§ **ASSIGNED TASK**
Output the data in full. Keep every word exact and exclude the pictures.

§ **DATA PROVIDED**
________________
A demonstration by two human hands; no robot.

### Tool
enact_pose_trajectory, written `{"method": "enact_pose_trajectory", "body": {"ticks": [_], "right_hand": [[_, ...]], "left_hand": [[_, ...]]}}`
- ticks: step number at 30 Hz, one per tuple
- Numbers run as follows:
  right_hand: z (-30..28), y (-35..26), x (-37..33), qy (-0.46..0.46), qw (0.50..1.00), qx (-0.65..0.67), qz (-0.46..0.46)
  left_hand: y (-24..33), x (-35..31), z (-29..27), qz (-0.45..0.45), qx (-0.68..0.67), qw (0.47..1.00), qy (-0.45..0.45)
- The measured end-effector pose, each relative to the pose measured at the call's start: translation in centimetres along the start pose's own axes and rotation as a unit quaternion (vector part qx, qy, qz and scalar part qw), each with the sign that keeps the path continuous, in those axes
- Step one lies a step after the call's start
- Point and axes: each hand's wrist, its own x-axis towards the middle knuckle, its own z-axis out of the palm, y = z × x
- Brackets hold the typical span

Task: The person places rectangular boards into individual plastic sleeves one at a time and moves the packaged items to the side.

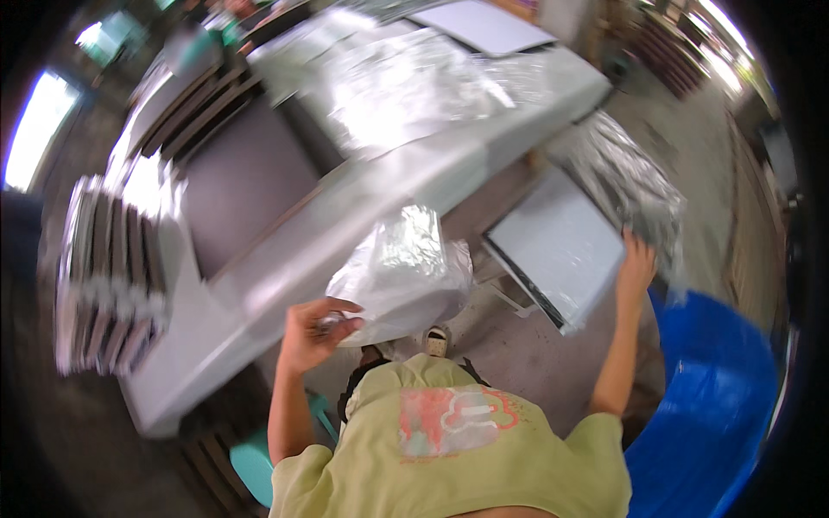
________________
§ **RESPONSE**
A demonstration by two human hands; no robot.

### Tool
enact_pose_trajectory, written `{"method": "enact_pose_trajectory", "body": {"ticks": [_], "right_hand": [[_, ...]], "left_hand": [[_, ...]]}}`
- ticks: step number at 30 Hz, one per tuple
- Numbers run as follows:
  right_hand: z (-30..28), y (-35..26), x (-37..33), qy (-0.46..0.46), qw (0.50..1.00), qx (-0.65..0.67), qz (-0.46..0.46)
  left_hand: y (-24..33), x (-35..31), z (-29..27), qz (-0.45..0.45), qx (-0.68..0.67), qw (0.47..1.00), qy (-0.45..0.45)
- The measured end-effector pose, each relative to the pose measured at the call's start: translation in centimetres along the start pose's own axes and rotation as a unit quaternion (vector part qx, qy, qz and scalar part qw), each with the sign that keeps the path continuous, in those axes
- Step one lies a step after the call's start
- Point and axes: each hand's wrist, its own x-axis towards the middle knuckle, its own z-axis out of the palm, y = z × x
- Brackets hold the typical span

Task: The person places rectangular boards into individual plastic sleeves one at a time and moves the packaged items to the side.

This answer requires no further additions.